Out of memory with default configs/train.json on 4*24GB GPU

Question

Out of memory with default configs/train.json on 4*24GB GPU

shenyang0111ucf opened this issue a year ago · 9 comments

Hi @JiexingQi I found you asked similar question here: ServiceNow#29. I tried to train t5-3b to use CUDA_VISIBLE_DEVICES="0,1,2,3" python3 -m torch.distributed.launch --nnodes=1 --nproc_per_node=4 seq2seq/run_seq2seq.py configs/train.json with even config like this:
"per_device_train_batch_size": 1,
"per_device_eval_batch_size": 1,
"gradient_accumulation_steps": 1,
"gradient_checkpointing": true,
But I still got out of memory error and all four GPUs' memory are used up (about 22GB used for each of the GPU)
I think you must have some similar experience when using picard code. Could you show me how you solve this annoying out of memory problem? Thank you!

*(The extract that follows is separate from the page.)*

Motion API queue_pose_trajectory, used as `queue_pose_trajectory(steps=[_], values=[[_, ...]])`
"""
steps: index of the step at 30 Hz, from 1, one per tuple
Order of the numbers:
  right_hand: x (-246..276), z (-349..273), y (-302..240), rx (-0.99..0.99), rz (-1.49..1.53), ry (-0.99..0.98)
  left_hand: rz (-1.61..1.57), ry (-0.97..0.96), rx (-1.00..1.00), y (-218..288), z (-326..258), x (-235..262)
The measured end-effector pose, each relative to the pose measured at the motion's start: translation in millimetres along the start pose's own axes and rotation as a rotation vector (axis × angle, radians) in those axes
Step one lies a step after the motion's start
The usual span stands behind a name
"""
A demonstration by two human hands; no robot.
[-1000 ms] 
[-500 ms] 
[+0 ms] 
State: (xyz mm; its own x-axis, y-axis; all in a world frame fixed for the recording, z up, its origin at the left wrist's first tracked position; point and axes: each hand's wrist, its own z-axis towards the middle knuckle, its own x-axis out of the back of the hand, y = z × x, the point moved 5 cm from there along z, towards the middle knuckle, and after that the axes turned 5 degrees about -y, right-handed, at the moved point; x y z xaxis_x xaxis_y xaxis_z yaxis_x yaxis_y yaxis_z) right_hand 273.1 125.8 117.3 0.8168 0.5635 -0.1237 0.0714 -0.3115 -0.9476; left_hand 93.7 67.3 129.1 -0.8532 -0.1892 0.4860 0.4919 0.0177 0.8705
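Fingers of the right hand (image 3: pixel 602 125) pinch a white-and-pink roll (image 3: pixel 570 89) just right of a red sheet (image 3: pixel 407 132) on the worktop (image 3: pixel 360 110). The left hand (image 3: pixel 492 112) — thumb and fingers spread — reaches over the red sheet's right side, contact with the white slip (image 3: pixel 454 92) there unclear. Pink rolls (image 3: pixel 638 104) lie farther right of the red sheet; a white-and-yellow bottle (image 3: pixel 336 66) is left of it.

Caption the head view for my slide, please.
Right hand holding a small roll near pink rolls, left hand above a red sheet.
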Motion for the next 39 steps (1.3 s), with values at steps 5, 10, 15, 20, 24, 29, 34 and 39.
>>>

Answer 1 · 2023-02-05T11:32:46.000Z

Hi, @shenyang0111ucf which type of GPU do you use?

Answer 2 · 2023-02-05T11:48:39.000Z

Hi, @shenyang0111ucf which type of GPU do you use?

@JiexingQi 4 NVIDIA TITAN RTX 24GB card.

Answer 3 · 2023-02-05T11:51:54.000Z

24 GB memory GPU seems not able to train the T5-3B model, we use 40 GB A100 to train it (the same as PICARD). By the way, the evaluation can be run at 24 GB 3090 GPU.

Answer 4 · 2023-02-05T12:00:34.000Z

24 GB memory GPU seems not able to train the T5-3B model, we use 40 GB A100 to train it (the same as PICARD). By the way, the evaluation can be run at 24 GB 3090 GPU.

I tried to use four 24GB graphic cards instead of one 40 GB A100 to train the model, do you have any experience with "torch.distributed.launch" to make it happen?

Answer 5 · 2023-02-05T12:02:50.000Z

may be you could try model parallel in this situation, but I did not have a try.

Answer 6 · 2023-02-05T12:05:40.000Z

may be you could try model parallel in this situation, but I did not have a try.

Ok, I will try to find out how to fix this problem by model parallel. Thank you for your time!

Answer 7 · 2023-02-05T12:06:21.000Z

You are welcome!

Answer 8 · 2023-06-23T15:44:37.000Z

Excuse me, regarding the question raised by @shenyang0111ucf , I would like to ask if the T5-3B can run on 4 NVIDIA GeForce RTX 3090 graphics cards. Each graphics card also has 24GB. Thank you. @JiexingQi

Answer 9 · 2023-06-25T02:46:31.000Z

24 GB memory GPU seems not able to train the T5-3B model, we use 40 GB A100 to train it (the same as PICARD). By the way, the evaluation can be run at 24 GB 3090 GPU.

I think it is not enough for training but worked for evaluation.